Along with a large number of Americans, Adams used his Twitter account to savage the coverage of Friday night's opening ceremony by NBC, the US national network with exclusive rights to broadcast London 2012. However, Twitter's ire was drawn by Adams' publication of the e-mail address of Gary Zenkel, the NBC executive in charge of the network's Olympics coverage.

Twitter have maintained that Adams had breached their privacy rules, but being a journalist, especially one writing for a national British newspaper, much froth has been generated.

In particular has been the charge of censorship by Twitter, a medium that has contributed more than its fair share in the democratisation of citizen journalism, not least of which during the events of the last year or two in the Middle East.

The crux of the critics' argument was the fact Zenkel's e-mail address was in the public domain - online - so in taking Adams' account offline smacked of over-zealousness at the very least. What gave the issue a distinctly darker tone is the fact that NBC have a commercial arrangement with Twitter for the duration of the Olympics.

It is, it must be said, too early to say whether this affair has taken Twitter across any particular rubicon, but it has, nonetheless, brought home the fact that the impact of this simple medium is immeasurable. And complex.

The media, though, love nothing more than a story about their own, especially when their own's freedom has been curtailed, and even more when some corporate monster is involved. "If what NBC is saying is true," Guy Adams is quoted in the Daily Telegraph saying, "it undermines everything that Twitter stands for and is an absolute disgrace and will aggravate many millions of its users. Their whole corporate ethos is that they never interfere with the flow of tweets. Something has gone very very wrong here."
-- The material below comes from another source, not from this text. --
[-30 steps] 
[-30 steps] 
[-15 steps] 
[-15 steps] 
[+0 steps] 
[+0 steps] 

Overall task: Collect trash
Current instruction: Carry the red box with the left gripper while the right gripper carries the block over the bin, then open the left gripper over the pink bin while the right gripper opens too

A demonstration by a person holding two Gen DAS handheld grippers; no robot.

Adams' account has since been reactivated, and the whole affair may yet turn out to be an 'oops' PR moment by Twitter, but it is something the service could do without as questions remain over its long-term viability and money-making capabilities.

It is, however, easy to forget just how powerful Twitter is: bulletin boards, chat rooms, Facebook and other online platforms may have given 'ordinary' individuals a voice that had hardly existed before (short of owning your own newspaper or becoming a broadcaster). By, essentially, turning SMS text messaging into a mouthpiece for anyone with anything to say, at the moment they want to say it, and regardless of what state of mind or alcoholic refreshment they find themselves in, Twitter armed a social media-literate generation with a gun of particularly lethal potential.

Professionally trained journalists will be extremely familiar with the laws of libel and slander, as well as breaches of copyright, privacy and a list of other conventions governed by the statute. Blogging and social media have continually pushed the boundaries of these codes. But Twitter has repeatedly pushed them the most.

Which brings us to the latest - and unlikely to be the last - piece of Twitter news: another 'troll' abusing both Twitter's relative anonymity and its relatively immediate access to celebrities, to criticise Tom Daley, following the British teenager's fourth place yesterday in the Olympic diving pairs.

The individual concerned - @Rileyy69 - had posted a message - including Daley's Twitter handle - telling the teenage diving prodigy that he'd let down his father, Rob, who died last year from brain cancer. Daley responded by posting: "After giving it my all...you get idiot's [sic] sending me this...", forcing a flurry of counter-trolling by other Twitter users - including the likes of former Arsenal striker Ian Wright - condemning @Rileyy69 in no uncertain terms.

The tweeter issued a grovelling apology: "I'm sorry mate i just wanted you to win cause its the olympics I'm just annoyed we didn't win I'm sorry tom accept my apology", though it should be pointed out, after he had continued to vent like a cranked up crystal meth addict.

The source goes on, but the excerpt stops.